**Collection entries**
<<<<

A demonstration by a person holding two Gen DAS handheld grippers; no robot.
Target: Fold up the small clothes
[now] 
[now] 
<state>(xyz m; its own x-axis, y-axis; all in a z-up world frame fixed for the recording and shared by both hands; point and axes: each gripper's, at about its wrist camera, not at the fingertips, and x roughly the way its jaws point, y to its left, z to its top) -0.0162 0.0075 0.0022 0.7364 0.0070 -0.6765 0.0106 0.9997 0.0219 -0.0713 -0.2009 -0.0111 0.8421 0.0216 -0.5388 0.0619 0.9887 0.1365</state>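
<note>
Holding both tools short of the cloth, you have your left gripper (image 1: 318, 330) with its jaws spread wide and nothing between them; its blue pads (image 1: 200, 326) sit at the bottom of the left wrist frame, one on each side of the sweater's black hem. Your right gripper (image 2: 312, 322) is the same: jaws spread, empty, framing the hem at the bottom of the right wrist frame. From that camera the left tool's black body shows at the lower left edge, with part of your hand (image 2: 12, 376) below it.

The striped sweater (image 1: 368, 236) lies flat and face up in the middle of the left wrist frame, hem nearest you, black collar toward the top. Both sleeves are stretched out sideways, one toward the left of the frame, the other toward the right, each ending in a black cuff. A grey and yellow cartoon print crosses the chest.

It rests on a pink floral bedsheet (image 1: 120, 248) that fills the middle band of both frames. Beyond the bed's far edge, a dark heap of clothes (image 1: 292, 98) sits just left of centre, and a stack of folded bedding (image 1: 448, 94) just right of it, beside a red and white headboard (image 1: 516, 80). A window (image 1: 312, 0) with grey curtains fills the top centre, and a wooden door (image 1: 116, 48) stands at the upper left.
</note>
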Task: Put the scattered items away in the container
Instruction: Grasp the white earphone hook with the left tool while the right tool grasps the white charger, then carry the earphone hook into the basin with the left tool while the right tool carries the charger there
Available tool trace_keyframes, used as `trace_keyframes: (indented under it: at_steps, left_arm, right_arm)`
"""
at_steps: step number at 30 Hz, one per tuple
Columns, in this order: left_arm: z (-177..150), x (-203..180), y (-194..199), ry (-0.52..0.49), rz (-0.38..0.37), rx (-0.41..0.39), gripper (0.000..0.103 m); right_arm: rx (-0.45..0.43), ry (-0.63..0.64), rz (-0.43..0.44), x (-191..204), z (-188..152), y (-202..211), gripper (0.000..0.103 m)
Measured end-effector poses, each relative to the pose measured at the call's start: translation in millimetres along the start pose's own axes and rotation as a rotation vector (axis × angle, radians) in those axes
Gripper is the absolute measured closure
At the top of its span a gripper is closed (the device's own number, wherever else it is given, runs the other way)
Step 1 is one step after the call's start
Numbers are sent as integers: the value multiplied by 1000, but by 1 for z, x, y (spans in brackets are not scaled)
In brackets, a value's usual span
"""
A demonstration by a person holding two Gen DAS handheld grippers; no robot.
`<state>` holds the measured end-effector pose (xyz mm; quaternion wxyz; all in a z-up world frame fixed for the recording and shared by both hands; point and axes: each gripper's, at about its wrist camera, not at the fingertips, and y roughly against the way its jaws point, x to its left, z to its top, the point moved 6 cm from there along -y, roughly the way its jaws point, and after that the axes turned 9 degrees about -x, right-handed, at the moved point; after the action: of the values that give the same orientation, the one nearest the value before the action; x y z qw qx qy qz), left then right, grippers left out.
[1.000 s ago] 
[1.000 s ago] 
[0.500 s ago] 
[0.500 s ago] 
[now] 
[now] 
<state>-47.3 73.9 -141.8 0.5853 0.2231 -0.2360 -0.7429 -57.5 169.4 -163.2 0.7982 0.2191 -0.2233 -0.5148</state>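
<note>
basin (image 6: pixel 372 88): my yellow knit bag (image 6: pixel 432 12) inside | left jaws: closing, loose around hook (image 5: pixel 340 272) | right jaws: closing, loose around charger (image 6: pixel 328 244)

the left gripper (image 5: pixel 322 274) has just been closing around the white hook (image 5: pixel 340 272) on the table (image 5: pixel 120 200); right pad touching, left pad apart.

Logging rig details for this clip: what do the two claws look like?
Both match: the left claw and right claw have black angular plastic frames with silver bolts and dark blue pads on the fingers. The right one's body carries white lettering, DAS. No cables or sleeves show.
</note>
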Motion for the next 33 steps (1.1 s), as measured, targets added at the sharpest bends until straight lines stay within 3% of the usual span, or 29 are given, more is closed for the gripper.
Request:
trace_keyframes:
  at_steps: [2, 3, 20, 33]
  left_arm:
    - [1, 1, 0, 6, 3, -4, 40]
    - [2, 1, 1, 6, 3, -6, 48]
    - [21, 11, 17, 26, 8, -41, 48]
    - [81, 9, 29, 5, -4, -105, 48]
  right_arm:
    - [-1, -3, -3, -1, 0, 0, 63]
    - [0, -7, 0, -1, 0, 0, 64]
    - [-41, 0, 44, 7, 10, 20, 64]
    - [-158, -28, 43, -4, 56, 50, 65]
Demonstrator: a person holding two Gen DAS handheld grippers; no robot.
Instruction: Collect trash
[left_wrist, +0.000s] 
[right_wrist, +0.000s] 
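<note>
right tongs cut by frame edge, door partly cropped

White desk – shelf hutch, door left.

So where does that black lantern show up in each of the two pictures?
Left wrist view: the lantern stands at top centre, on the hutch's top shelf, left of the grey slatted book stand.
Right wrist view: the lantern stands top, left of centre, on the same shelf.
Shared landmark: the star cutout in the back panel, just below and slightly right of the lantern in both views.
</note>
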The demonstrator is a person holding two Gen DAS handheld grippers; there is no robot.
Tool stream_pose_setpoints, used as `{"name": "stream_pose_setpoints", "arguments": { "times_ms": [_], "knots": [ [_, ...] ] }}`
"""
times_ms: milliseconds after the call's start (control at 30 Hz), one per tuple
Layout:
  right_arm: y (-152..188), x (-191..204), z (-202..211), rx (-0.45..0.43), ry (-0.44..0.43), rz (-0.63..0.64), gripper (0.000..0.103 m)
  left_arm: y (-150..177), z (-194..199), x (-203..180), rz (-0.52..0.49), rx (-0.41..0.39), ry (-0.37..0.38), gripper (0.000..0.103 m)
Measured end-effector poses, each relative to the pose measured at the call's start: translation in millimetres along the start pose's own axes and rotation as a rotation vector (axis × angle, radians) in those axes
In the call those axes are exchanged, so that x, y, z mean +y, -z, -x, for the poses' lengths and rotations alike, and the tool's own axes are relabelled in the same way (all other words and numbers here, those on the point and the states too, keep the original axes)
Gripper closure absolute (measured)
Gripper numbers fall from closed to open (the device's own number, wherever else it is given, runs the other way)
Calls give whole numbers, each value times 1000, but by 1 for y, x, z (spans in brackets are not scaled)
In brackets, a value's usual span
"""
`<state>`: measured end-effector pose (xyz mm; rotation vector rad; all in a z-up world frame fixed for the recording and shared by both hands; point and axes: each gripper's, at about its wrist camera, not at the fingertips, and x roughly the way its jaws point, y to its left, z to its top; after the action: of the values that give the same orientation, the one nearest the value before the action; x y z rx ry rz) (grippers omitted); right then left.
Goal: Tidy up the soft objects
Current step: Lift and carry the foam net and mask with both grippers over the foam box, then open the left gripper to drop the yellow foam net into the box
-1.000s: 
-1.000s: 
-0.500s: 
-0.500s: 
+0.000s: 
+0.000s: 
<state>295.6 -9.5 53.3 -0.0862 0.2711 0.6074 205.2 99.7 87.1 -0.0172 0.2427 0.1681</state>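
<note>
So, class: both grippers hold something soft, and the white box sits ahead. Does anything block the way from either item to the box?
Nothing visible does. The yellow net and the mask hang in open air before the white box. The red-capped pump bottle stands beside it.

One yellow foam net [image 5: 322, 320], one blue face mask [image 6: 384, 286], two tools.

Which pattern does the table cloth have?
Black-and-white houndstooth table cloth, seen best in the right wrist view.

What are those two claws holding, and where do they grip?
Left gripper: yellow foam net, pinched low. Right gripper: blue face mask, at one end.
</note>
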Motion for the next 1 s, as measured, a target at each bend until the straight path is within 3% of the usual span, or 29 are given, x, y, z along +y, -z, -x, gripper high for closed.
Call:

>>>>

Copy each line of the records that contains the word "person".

A demonstration by a person holding two Gen DAS handheld grippers; no robot.
A demonstration by a person holding two Gen DAS handheld grippers; no robot.
Demonstrator: a person holding two Gen DAS handheld grippers; no robot.
The demonstrator is a person holding two Gen DAS handheld grippers; there is no robot.

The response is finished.